THE TASK: Reproduce the material below line by line, beginning with its first line and ending with the line that contains "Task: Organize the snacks"; leave out pictures.

=-=-=-=-=

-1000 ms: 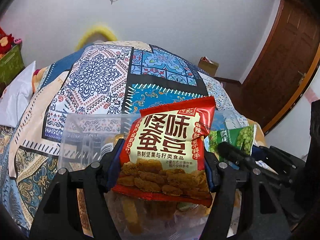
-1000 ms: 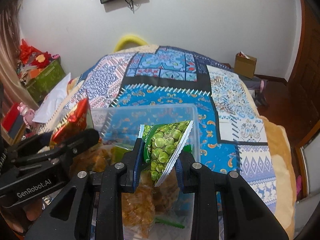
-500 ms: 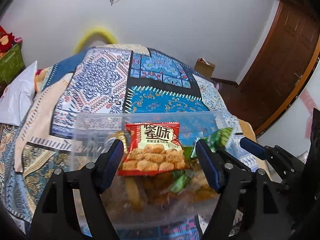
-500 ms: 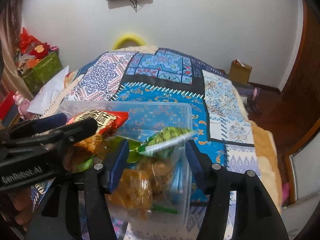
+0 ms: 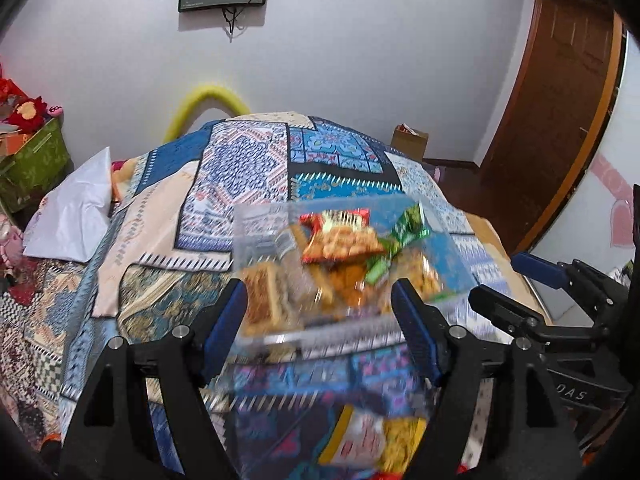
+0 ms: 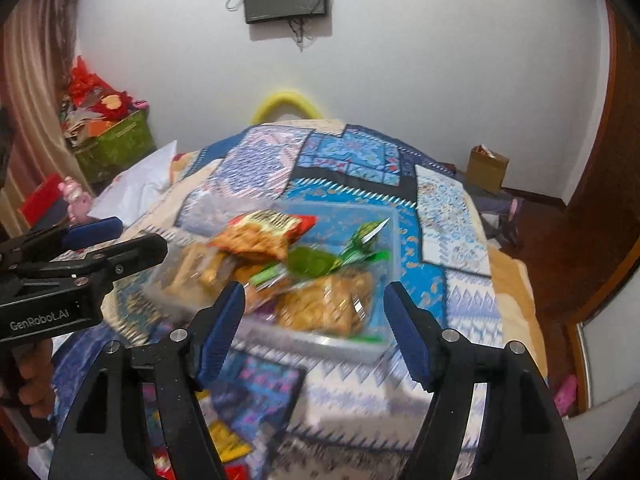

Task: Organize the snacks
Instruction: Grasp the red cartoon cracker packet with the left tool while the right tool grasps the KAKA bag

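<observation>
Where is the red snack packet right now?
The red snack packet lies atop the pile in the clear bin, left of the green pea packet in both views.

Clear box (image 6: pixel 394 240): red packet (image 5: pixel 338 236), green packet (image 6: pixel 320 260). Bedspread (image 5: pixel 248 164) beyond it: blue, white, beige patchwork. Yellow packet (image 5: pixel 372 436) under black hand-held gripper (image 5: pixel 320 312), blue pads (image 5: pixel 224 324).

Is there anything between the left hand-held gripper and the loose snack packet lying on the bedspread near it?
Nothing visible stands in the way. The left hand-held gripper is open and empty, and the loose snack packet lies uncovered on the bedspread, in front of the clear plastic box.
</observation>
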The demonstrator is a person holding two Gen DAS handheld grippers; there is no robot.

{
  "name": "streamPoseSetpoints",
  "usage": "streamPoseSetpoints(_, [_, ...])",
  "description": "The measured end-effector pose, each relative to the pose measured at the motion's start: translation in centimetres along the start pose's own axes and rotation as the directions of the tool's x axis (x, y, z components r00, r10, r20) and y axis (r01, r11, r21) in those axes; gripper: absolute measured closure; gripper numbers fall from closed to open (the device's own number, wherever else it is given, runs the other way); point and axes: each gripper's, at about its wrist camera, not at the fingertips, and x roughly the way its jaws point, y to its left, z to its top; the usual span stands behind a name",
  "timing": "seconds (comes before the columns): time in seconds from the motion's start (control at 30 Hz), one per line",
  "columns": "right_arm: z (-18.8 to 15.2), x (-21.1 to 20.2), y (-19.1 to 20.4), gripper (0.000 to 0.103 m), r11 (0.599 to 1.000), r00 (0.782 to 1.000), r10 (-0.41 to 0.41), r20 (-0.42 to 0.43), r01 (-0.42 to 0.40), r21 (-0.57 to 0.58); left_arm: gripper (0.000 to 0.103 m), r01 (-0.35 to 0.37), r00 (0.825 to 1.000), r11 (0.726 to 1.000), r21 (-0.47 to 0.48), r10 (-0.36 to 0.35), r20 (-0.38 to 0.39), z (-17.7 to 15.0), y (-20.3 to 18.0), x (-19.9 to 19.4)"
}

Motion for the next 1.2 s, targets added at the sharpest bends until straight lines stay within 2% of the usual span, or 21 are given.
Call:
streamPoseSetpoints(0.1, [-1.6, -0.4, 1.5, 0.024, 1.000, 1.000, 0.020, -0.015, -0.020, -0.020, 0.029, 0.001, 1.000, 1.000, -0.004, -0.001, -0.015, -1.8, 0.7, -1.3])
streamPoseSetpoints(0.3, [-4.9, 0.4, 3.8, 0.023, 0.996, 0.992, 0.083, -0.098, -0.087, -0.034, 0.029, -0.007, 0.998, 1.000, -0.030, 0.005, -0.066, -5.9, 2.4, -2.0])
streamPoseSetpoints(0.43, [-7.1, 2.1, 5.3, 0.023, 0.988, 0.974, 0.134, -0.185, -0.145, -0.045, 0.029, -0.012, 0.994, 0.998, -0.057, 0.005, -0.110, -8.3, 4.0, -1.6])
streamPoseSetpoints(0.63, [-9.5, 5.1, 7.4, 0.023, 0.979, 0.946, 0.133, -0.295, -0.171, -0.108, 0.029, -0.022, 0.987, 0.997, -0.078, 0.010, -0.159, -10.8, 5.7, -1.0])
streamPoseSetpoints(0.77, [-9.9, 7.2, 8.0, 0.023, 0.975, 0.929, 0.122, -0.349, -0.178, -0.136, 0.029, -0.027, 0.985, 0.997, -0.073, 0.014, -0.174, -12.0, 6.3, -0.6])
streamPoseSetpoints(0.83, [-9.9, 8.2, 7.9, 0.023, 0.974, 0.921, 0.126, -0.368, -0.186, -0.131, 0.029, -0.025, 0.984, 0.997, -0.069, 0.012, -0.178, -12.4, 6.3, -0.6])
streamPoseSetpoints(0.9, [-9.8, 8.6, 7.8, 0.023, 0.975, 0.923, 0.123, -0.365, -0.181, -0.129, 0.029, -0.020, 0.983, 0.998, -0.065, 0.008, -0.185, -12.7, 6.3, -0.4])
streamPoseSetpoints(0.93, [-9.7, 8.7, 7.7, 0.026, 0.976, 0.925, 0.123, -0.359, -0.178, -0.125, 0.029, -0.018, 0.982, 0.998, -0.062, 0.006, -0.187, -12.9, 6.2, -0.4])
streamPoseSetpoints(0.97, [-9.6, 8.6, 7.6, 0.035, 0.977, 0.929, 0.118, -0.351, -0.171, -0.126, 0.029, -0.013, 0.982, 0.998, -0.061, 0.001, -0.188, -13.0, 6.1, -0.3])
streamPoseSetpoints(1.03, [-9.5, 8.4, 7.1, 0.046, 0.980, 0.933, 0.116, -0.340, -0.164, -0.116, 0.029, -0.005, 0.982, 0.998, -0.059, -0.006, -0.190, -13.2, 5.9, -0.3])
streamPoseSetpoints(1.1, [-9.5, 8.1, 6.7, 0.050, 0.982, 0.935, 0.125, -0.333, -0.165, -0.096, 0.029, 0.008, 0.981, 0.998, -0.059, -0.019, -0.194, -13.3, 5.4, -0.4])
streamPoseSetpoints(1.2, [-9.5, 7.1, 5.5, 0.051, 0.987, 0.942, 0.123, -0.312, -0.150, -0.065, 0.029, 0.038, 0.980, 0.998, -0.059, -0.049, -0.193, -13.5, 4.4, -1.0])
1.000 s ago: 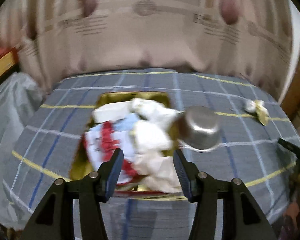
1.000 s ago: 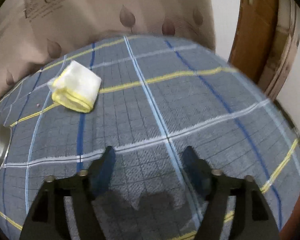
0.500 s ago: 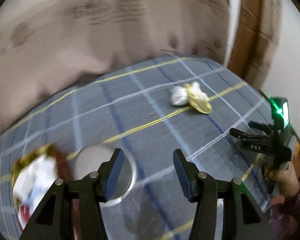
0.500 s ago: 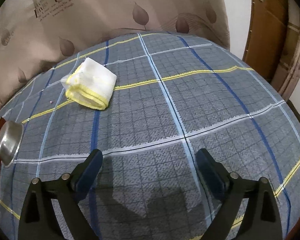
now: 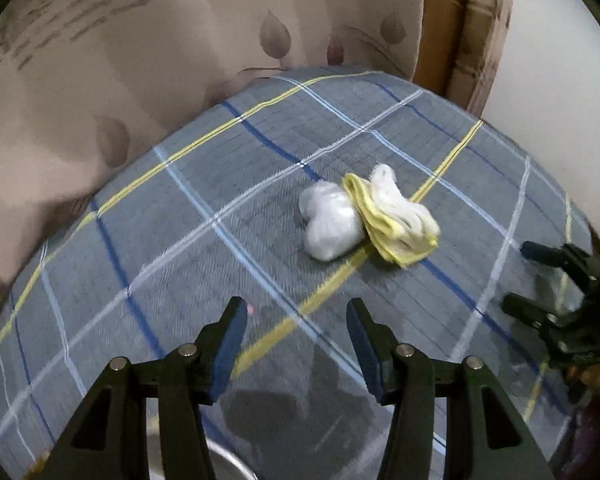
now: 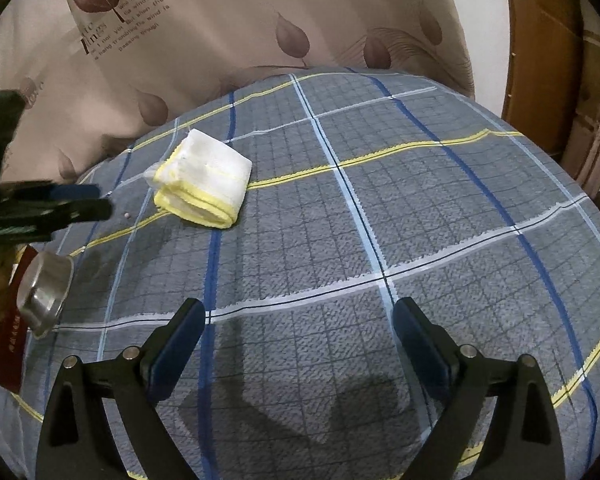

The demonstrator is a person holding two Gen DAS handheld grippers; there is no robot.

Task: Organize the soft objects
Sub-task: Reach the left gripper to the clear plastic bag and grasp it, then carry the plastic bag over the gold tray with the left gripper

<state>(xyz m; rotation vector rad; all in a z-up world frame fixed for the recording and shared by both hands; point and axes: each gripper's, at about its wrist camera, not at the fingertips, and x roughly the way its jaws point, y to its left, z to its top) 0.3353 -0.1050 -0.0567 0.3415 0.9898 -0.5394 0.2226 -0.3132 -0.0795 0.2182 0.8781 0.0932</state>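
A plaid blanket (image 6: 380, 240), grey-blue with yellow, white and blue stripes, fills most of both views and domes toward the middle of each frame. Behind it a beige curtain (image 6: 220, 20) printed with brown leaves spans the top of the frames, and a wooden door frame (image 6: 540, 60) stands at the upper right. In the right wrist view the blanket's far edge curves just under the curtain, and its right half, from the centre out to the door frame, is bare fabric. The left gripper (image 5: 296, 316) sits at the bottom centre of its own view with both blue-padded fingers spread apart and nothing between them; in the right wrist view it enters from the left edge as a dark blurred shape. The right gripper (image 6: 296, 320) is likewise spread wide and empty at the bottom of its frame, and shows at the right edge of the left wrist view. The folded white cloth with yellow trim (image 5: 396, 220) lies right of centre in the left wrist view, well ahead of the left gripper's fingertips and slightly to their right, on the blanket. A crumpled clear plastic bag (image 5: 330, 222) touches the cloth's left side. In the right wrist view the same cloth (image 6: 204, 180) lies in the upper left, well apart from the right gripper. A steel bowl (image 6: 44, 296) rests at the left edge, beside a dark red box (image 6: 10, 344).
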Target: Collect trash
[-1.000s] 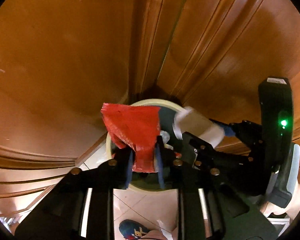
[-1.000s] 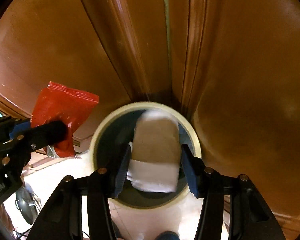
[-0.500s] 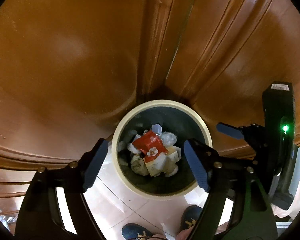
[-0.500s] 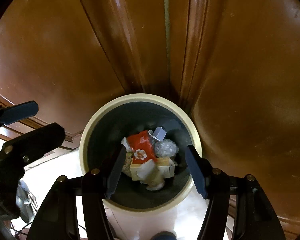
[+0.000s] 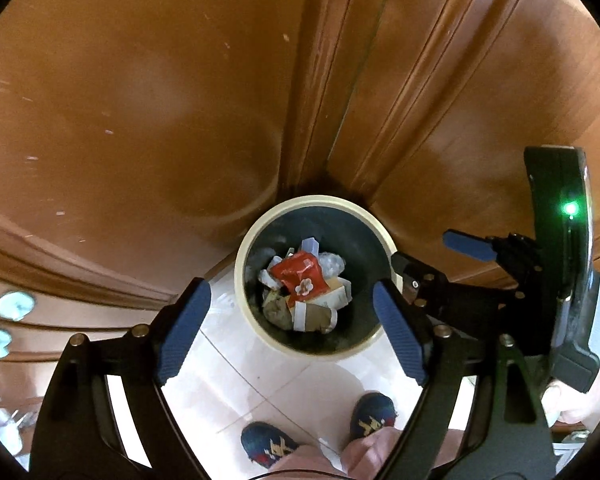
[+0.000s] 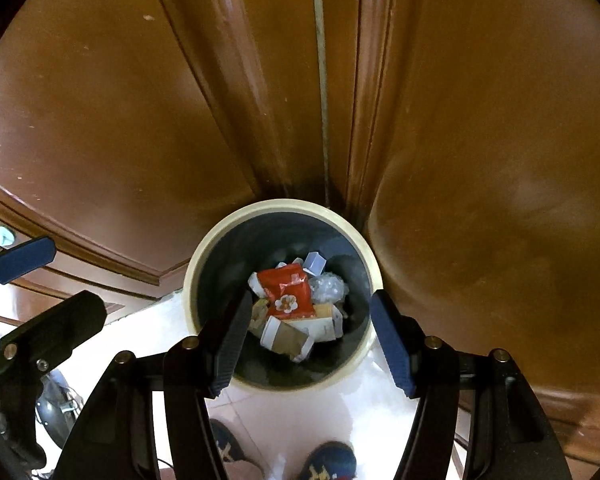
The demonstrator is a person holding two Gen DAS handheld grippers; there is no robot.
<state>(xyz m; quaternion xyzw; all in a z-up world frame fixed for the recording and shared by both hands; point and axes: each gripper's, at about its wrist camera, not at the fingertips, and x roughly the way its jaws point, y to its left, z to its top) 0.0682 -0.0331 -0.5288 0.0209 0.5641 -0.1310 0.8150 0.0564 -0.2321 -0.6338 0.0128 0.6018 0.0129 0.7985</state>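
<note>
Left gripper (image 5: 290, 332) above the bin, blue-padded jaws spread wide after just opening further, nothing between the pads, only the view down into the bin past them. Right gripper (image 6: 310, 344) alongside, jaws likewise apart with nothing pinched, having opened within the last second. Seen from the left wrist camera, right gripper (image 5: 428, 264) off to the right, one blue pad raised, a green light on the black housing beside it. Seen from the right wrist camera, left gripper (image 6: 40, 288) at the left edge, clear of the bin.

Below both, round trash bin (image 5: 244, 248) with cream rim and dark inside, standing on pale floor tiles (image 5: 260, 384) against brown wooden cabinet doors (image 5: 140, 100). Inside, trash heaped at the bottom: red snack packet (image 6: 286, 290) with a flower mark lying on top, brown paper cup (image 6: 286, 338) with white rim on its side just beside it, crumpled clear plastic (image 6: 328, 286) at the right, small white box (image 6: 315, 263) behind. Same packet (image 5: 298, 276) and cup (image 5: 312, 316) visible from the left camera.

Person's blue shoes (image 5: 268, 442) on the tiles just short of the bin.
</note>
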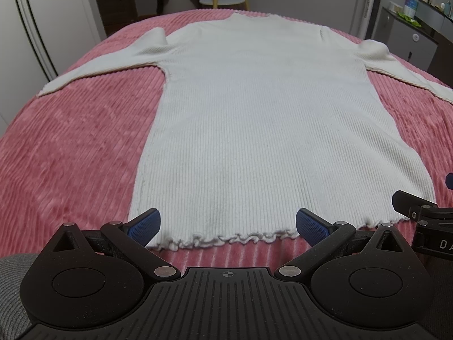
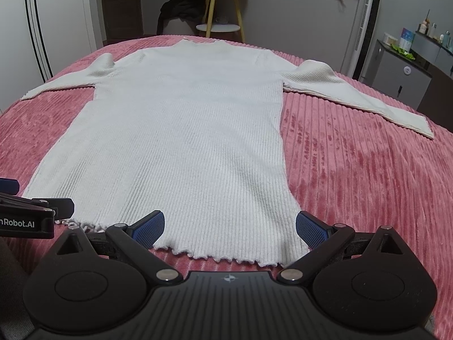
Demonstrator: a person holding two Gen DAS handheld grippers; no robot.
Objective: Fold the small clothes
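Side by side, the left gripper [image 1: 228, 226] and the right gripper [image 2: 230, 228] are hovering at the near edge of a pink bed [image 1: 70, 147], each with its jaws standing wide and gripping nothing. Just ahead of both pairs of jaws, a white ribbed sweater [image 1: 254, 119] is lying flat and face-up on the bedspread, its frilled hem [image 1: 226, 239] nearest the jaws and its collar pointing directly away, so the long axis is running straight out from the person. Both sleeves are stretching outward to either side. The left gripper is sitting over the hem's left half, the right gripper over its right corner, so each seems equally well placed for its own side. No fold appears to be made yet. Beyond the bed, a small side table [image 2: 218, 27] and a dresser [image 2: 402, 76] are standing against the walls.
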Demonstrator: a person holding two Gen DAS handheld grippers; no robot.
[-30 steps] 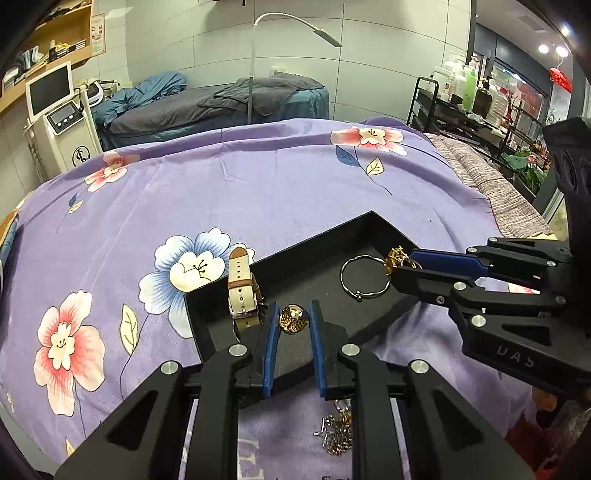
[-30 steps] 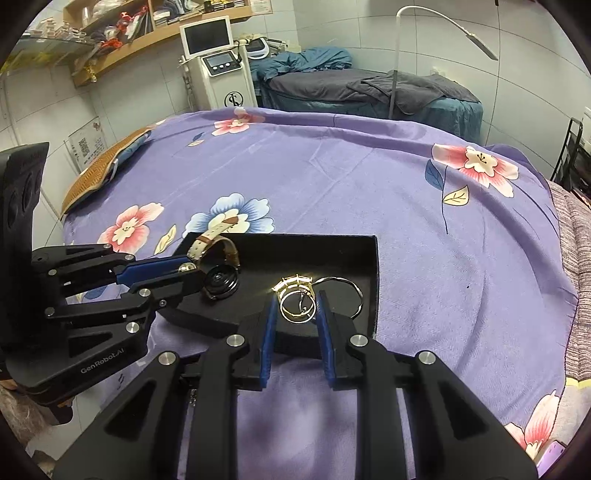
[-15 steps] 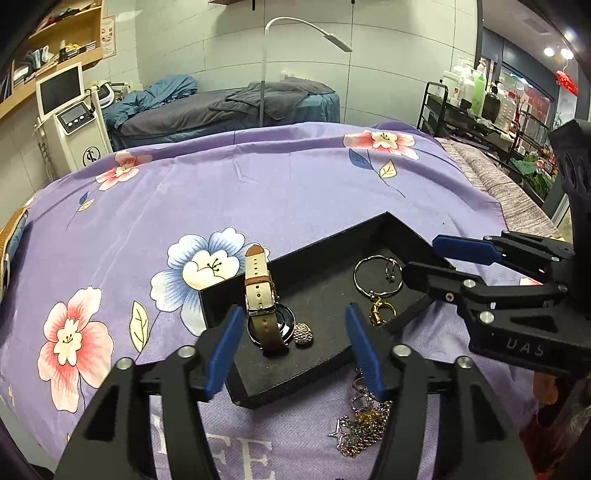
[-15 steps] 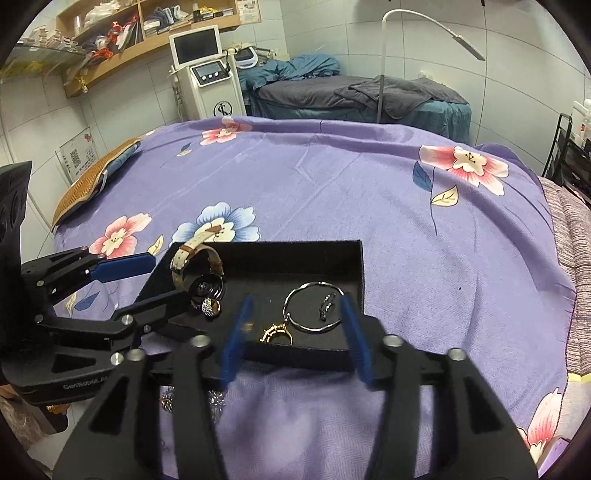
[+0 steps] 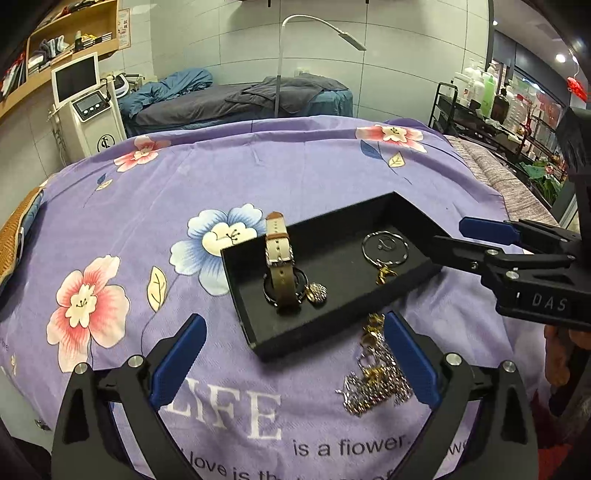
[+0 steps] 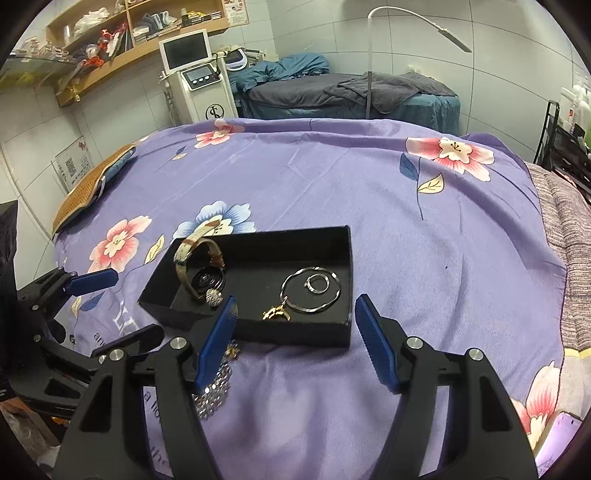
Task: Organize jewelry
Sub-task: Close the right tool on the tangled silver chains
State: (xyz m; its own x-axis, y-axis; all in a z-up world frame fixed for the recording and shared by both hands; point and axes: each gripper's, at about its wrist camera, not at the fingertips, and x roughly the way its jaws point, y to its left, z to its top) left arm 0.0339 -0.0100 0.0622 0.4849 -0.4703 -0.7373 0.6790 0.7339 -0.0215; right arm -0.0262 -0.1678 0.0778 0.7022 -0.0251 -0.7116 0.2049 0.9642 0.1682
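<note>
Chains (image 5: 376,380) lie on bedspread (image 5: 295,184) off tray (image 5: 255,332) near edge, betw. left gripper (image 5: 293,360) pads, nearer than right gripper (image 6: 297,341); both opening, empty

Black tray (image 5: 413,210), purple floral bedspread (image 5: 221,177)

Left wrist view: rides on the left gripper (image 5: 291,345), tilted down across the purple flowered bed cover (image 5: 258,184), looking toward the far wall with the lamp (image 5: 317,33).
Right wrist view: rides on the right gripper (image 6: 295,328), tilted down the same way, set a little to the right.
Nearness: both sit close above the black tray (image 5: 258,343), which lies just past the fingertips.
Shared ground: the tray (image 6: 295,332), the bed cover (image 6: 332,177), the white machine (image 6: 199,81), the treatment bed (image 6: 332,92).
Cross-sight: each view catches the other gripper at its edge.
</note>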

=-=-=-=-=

RESPONSE TO THE TASK:
-1000 ms: 
-1000 ms: 
-500 ms: 
-500 ms: 
+0 ms: 
+0 ms: 

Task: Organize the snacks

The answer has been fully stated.